Residential Energy Audits can be time consuming if done correctly.
- Lets start with the exterior walls which is an air barrier. Depending on the material the exterior walls are made of, it has an R value. Wood, concrete, metal, brick all have an R value. Inside the wall there should be a vapor barrier "house wrap" to keep water out then a thermal barrier "insulation". Interior wall "drywall" is another thermal barrier / air barrier.
- The attic: how much insulation do you have on the top of your home? Remember heat rises and its important to retain heat in the winter and repel heat in the summer. All duct work in the attic should be wrapped with insulation and duct joints should be sealed with mastic.
- Sub floor: If there is a crawl space then there should be insulation under your floor. Also another vapor barrier should be installed on the ground. Keep moisture out of the crawl space.
- Duct work: All duct work joints should be sealed with mastic to reduce energy loss. All duct work should be wrapped with insulation. All duct work should be checked to see if it is the correct size.
- How much CFM does the furnace suppose to provide? Air flow tests should be conducted to measure the air flow at the supply plenum. The CFM can be found by looking up the model and serial number of that equipment. Example: A 3 ton air handler should be approx 1850 CFM. If a measurement was taken at the supply plenum and it has 1500 CFM, of course that maybe not enough. Or if the air handler is pushing 2000 CFM but we only measure 1600 CFM this relates to static pressure. This means the duct system is to small perhaps. The plenum is getting back pressure causing some air flow to reverse itself.
- What is the temperature difference between the air supply plenum and return plenum? Heating and cooling. This is important to know these temperatures.
- All windows and exterior doors should be scanned with thermal imaging equipment. You nay be surprised to see leaks around windows and doors while the home is under standard operating negative pressure. In many cases leaks are common at bottom of exterior walls near floor.
- If there is a crawl space the auditor should look for penetrations "holes" in the sub floor where any plumbing or electrical wiring is installed. If holes are present they should be air sealed.
- If there is an electric air handler, amp draws should be taken then compared to specs of the manufacture. If it is a gas air handler "furnace" the auditor should use a combustion analyzer to measure the CO at flue and if possible heat exchanger. This will provide a set of numbers of how efficient or non efficient the furnace is.

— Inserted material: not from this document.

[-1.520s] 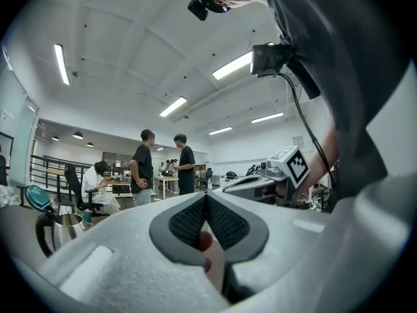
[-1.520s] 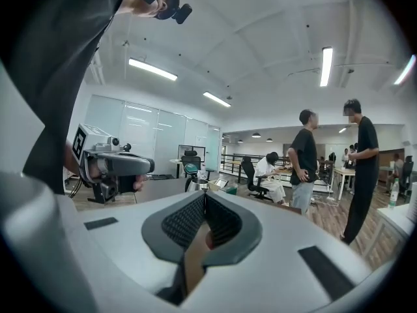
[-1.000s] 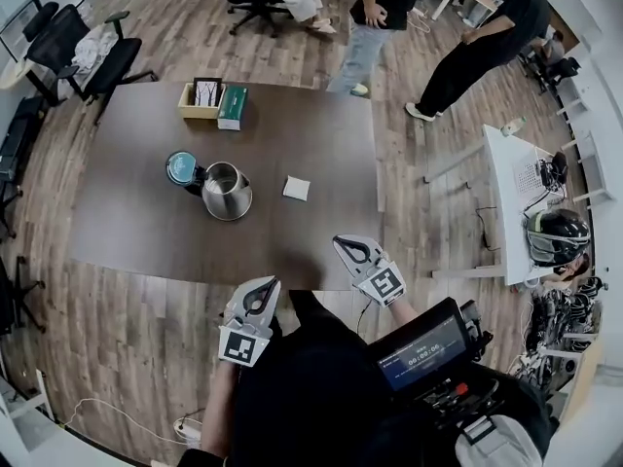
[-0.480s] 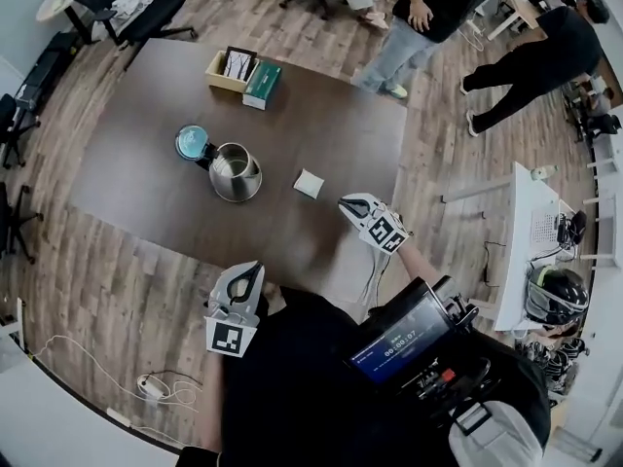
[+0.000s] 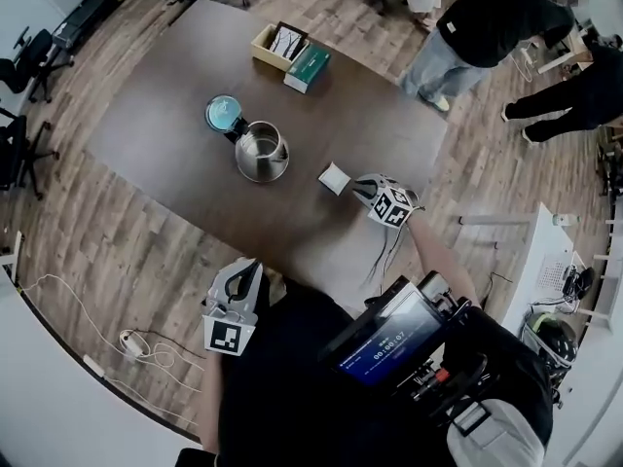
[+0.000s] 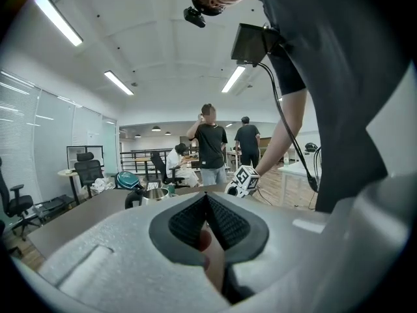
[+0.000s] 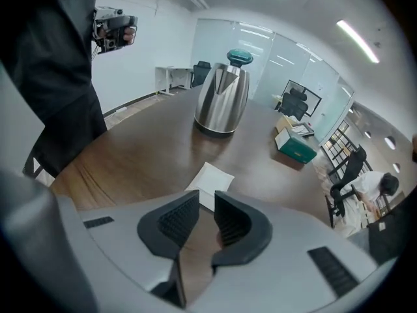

- The home should be placed under normal operating pressure by turning on all exhaust fans. The auditor should then use a manometer to measure for positive or negative pressures. While all exhaust fans on the air handler should be turned on and again measure the pressures. While all exhaust fans on and air handler each bedroom door should be opened and closed while taking the readings with a manometer. The auditor will discover how each room will affect the pressures of the home. Some rooms maybe more or less leaky than others. In many cases I have found bedrooms to be a major issue with heating or cooling the home.
- Last, go to the electrical panel. Remove cover. Be extra careful during this procedure. Turn on all electrical in the home. Using an amp probe take amp readings per breaker if possible. Make a list of which breakers and how much amps they are using. Then turn all electrical off per room at each room not at the breaker panel. Then take another test by checking amps again. You may find large amounts of electricity being used when everything is suppose to be off.
By conducting this type of audit we find to be far more efficient than just a blower door test. A professional energy audit should cover everything we have explained. You need facts and data to move forward. Such as, what part of your house / business is utilizing the most energy? And why? You could install all the insulation in the world and it may not make a difference. If the HVAC duct system is to small or over sized why would you change out all your windows? Or insulate? First determine if you have enough insulation, then if the duct system is in good condition with proper air flow.
Health & Safety: Many many times we have gone into homes to test pressures, test flue drafts and inspect electrical. Many spray foam contractors all over the USA sell spray foam to home owners to help reduce energy usage. Great stuff and works very well. However most of these contractors DO NOT test homes for pressures after the job is complete. These contractors and the product do a great job on sealing up the home. Under floor in crawl spaces, attics, etc. However with the smallest exhaust fan on it will create a back draft in a gas flue if the building envelop is to tight. Flues are suppose to have a -3 or greater pascals pressure to vent out CO. With exhaust fans running, "bathroom", "cooking stove", "hot water heater", gas cloths drier" and "furnace" they need very good ventilation. With all these fans on at the same time it could create a large negative pressure inside the home and not the flue.
Gas Fired Equipment: If the home has a large negative pressure then most of the CO will not vent to outside. It will be present in the home. In some cases if your HVAC duct work is located on the outside of the building envelope "attic or crawl space" "home" it may cause a greater negative pressure depending on which side is leaking. Example: if the duct system is located inside the building envelope "basement" and the return side is more leaky than the supply side, this creates a positive pressure. However if the return is on the outside of the building envelope "attic" then it would be reversed, negative pressure.